▸ Required action: Return the lines below that carry the word "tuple".

::: Entries supplied

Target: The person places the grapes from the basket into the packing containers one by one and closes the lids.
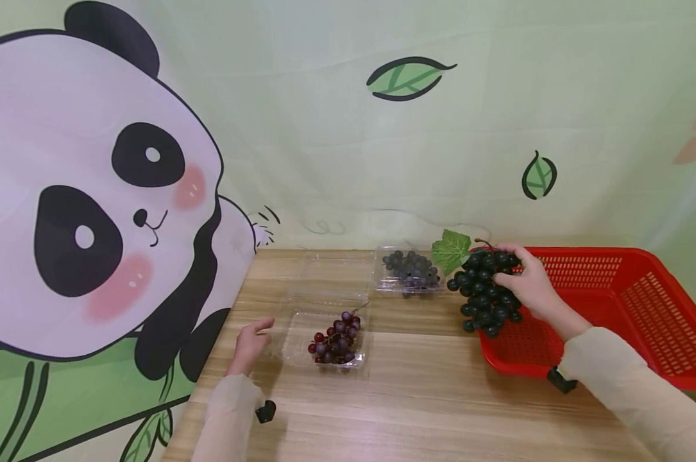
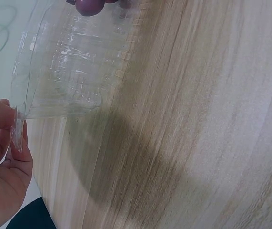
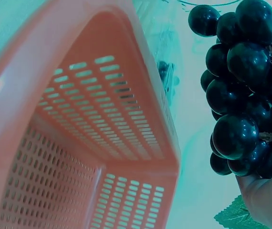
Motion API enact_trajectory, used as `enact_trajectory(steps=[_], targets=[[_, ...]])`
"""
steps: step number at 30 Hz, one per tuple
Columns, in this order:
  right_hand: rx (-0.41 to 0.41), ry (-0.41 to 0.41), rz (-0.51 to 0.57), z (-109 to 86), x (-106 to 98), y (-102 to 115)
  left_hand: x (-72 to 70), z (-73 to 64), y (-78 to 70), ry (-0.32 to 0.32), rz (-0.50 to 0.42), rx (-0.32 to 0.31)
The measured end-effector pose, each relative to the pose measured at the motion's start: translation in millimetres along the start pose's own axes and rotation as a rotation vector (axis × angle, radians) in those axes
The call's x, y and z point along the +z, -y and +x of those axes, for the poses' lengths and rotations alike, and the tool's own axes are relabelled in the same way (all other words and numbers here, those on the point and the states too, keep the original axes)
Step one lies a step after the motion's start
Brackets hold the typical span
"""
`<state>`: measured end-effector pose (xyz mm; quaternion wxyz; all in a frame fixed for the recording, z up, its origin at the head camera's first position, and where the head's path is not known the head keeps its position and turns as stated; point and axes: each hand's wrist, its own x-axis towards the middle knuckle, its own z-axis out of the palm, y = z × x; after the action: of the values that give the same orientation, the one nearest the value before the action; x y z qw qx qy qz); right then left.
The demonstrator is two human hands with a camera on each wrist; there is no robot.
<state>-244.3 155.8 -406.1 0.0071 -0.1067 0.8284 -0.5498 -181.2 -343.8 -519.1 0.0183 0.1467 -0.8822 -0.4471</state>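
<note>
My right hand (image 1: 529,282) grips a bunch of black grapes (image 1: 486,292) near its stem, over the left rim of the red basket (image 1: 630,308). A green leaf (image 1: 451,250) hangs from the stem. In the right wrist view the dark bunch (image 3: 247,90) fills the right side, beside the basket wall. At the left, my left hand (image 1: 251,345) pinches the rim of an open clear plastic box (image 1: 298,333) between thumb and fingers, as the left wrist view shows at the box edge (image 2: 17,129). Purple-red grapes (image 1: 337,340) lie in that box.
Behind stands a second clear box (image 1: 385,282) with dark grapes (image 1: 411,268) in it. The open box's lid (image 1: 333,276) leans back toward the curtain (image 1: 324,160), which carries a panda print. All rests on a wooden table (image 1: 417,385).
</note>
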Motion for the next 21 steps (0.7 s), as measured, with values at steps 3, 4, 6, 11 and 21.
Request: enact_trajectory(steps=[3,4,6,11,21], targets=[[0.003,0.026,0.017,0.7,4.8,1.4,-0.1,-0.3,-0.6,-0.001,0.006,0.002],[0.003,0.031,0.023,1.0,6.5,2.0,-0.1,-0.5,-0.8,-0.003,0.008,0.003],[0.001,0.044,0.034,2.0,9.8,2.8,0.0,-0.5,-0.8,-0.003,0.009,0.001],[0.005,0.066,0.033,5.0,18.8,4.9,-0.3,0.3,-0.1,0.003,0.007,-0.01],[0.016,0.11,0.059,11.8,38.6,12.1,-0.7,2.0,2.3,0.003,0.01,-0.007]])
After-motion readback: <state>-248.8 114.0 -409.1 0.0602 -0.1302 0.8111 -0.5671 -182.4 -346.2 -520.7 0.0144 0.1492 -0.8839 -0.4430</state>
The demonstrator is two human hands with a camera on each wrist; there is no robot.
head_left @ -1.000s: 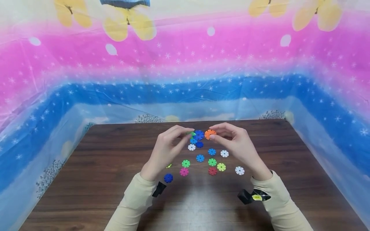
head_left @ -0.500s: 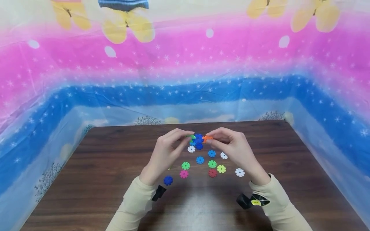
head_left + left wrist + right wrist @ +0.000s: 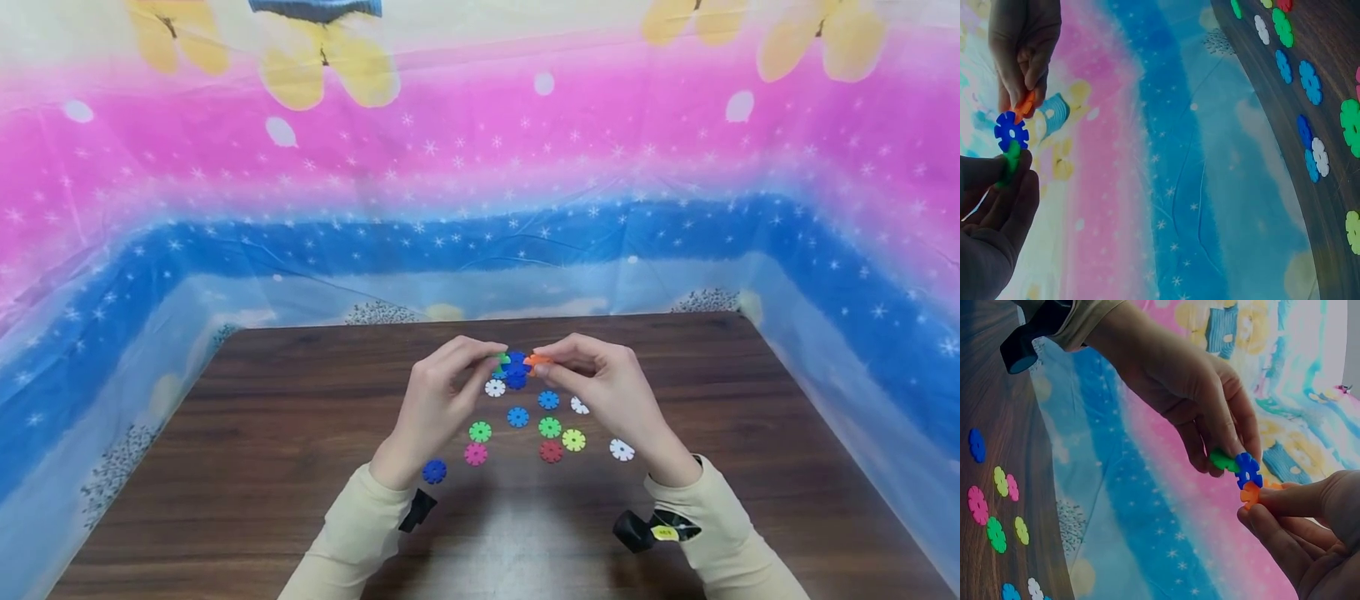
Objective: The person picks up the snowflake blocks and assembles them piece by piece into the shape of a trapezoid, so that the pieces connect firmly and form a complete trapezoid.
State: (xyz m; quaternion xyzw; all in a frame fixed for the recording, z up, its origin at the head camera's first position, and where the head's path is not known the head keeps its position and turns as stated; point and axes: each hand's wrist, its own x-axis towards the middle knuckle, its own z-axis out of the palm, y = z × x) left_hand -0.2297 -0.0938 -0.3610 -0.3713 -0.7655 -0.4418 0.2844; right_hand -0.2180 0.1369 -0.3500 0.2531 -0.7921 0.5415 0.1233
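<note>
My left hand pinches a green notched disc between thumb and fingers, above the table. A dark blue notched disc is joined to the green one and stands out to its right in the head view. On the blue disc's other side, my right hand pinches an orange notched disc. The orange disc is turned nearly edge-on and its rim meets the blue disc's rim. Whether their notches are fully locked cannot be seen. Fingers cover part of the green and orange discs.
Several loose notched discs lie on the brown wooden table below the hands, among them a pink disc, a red disc and a white disc. A patterned cloth surrounds the table's back and sides.
My right hand has moved slightly left and turned the orange disc from face-on to nearly edge-on, bringing it against the blue disc. My left hand has stayed almost still.
</note>
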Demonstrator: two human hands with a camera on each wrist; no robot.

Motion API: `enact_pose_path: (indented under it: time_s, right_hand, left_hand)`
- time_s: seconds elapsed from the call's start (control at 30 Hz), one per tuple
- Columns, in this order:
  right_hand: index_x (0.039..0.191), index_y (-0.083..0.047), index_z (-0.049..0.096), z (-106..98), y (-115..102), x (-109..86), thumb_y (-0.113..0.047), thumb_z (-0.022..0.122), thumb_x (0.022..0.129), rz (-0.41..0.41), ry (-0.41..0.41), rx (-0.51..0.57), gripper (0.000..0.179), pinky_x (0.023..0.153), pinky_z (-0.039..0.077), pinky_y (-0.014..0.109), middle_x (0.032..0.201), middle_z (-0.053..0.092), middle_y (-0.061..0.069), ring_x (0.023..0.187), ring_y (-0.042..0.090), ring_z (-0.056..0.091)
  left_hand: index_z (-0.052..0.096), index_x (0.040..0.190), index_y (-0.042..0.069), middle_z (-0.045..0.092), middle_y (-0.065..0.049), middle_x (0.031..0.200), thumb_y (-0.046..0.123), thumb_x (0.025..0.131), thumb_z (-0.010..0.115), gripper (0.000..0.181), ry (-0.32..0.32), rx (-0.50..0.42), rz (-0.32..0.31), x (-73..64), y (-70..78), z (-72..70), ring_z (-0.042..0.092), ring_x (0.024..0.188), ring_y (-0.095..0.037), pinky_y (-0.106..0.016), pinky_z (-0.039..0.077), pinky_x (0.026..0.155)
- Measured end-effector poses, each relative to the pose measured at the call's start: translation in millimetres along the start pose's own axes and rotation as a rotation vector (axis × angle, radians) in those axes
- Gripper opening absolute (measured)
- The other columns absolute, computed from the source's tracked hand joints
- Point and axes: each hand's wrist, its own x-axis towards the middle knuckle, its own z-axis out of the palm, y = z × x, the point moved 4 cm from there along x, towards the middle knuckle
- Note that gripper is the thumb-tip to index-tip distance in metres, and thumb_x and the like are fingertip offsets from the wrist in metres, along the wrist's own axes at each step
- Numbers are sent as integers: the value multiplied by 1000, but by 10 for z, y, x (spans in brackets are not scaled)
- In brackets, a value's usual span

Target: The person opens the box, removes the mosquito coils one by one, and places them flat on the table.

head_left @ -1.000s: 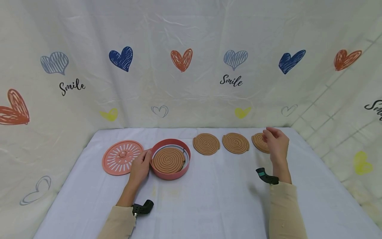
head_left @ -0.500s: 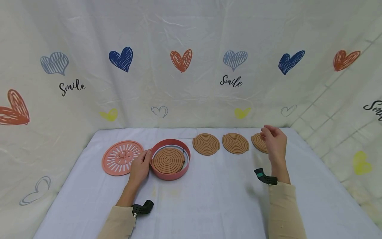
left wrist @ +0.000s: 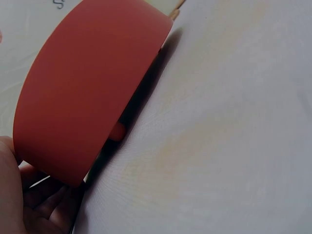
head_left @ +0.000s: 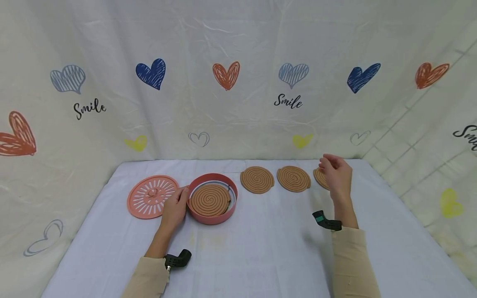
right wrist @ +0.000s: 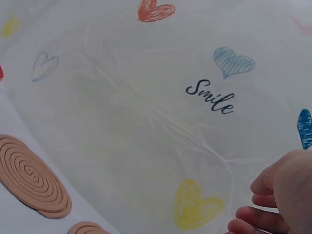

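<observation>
My left hand [head_left: 174, 210] grips the left side of a red round mosquito coil holder [head_left: 212, 219]. In the left wrist view, its thumb lies by the holder's wall [left wrist: 92, 78] and its fingers reach underneath. A brown mosquito coil [head_left: 210, 200] lies inside the holder. At the right, my right hand [head_left: 338, 176] hovers with loosely bent fingers and holds nothing. It partly hides the rightmost mosquito coil [head_left: 320, 179]. Thumb and fingers stand apart in the right wrist view, where a coil [right wrist: 31, 175] lies at lower left.
Two more coils, a left one [head_left: 257, 180] and a middle one [head_left: 294, 179], lie flat along the table's back edge. A pink slotted lid [head_left: 150, 194] rests left of the holder. Behind the white-covered table [head_left: 257, 256] hangs a sheet [head_left: 246, 111] printed with hearts.
My right hand has drifted a little to the left and slightly up, and covers more of the rightmost coil. The left hand and the holder have stayed in place.
</observation>
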Motion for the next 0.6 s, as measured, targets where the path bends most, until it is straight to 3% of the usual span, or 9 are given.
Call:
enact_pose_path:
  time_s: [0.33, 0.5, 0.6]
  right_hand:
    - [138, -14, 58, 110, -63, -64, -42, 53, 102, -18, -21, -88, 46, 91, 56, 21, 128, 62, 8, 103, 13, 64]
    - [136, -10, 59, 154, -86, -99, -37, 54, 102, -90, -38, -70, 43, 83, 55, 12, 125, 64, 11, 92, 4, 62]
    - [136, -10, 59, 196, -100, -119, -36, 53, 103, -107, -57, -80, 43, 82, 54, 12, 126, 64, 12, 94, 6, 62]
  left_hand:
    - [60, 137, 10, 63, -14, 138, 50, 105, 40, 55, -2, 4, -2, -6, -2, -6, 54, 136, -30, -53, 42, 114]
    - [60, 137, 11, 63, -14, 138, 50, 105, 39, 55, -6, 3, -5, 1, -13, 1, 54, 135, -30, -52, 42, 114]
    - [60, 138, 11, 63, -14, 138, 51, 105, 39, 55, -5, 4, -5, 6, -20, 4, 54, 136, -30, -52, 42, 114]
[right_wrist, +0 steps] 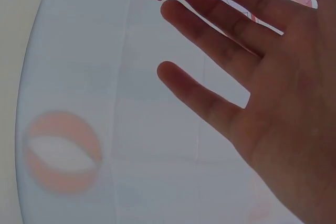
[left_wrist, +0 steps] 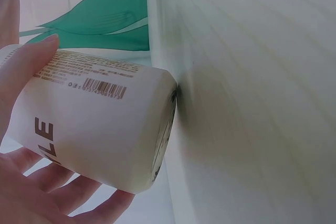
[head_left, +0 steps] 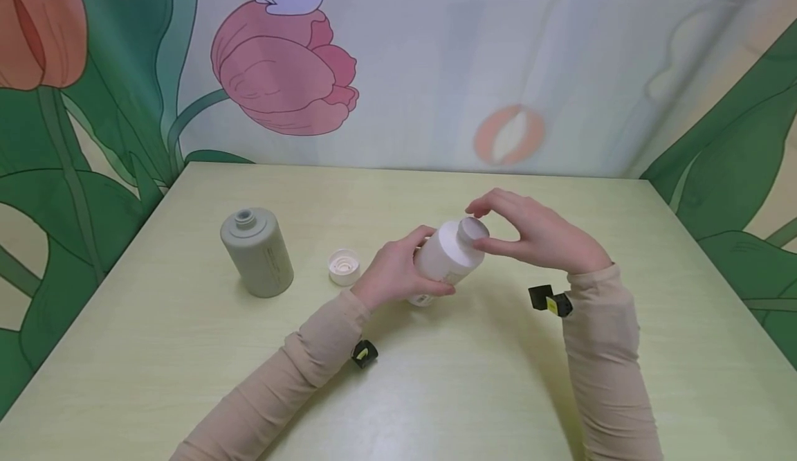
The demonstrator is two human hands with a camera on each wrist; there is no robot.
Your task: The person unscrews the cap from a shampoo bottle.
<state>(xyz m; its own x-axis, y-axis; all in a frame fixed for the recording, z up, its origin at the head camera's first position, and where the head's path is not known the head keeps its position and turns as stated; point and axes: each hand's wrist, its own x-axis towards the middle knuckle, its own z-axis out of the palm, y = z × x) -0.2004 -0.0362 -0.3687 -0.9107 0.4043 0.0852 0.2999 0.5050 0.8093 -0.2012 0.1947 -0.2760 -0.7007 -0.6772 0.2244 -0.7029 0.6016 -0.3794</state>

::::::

▸ Answer box:
steps: step number at 30 Hz, one per tuple
- time_s: seconds elapsed from the call's start (control at 30 Hz), one per tuple

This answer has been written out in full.